Perfide ne peut pas bouger. Il est mort de corps, et son âme enfermée observe tout ce qui se passe. Envoûté, le visiteur ses approché, il tend une main. Lentement, les doigts approchent de la bouteille.
L’instant semble s’étirer, et le visiteur, étrange gringalet un peu élastique à l’air déterminé, est à quelques pouces.
Et puis c’est d’un pouce bien en chair que Perfide sent le bout de son âme agiter. Il sent le contact de la bouteille qu’il touche du bout d’un doit tendu ; un doigt tendu, fin, rachitique même, un doigt tendu de gringalet ; qui touche la bouteille d’un cadavre dansa un couloir !

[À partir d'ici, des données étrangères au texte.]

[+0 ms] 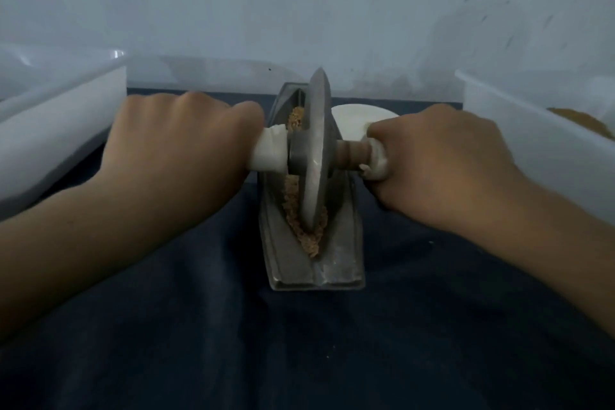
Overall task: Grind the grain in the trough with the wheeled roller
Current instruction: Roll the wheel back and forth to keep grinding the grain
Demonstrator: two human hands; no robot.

Perfide se prend une baffe intérieur. Et le jeune gringalet tombe à la renverse, avec en son intérieur, l’âme de perfide qui a quitté sa demeure qu’il croyait éternelle. À l’intérieur du corps frêle, des soubresauts démoniaques. Le gringalet est là, toujours.
« Qu’est-ce qui se passe ? C’est quoi ?! Qui êtes-vous ?! Sortez de ma tête !! HAA ! »
Perfide n’en demande pas davantage. Il prend le contrôle en serrant les poings et se rue sur Styve avec le corps du gringalet.
- Mène-moi à mon but, démon !!
À l’intérieur de lui, une voix se noie un instant. Il ira voir plus tard.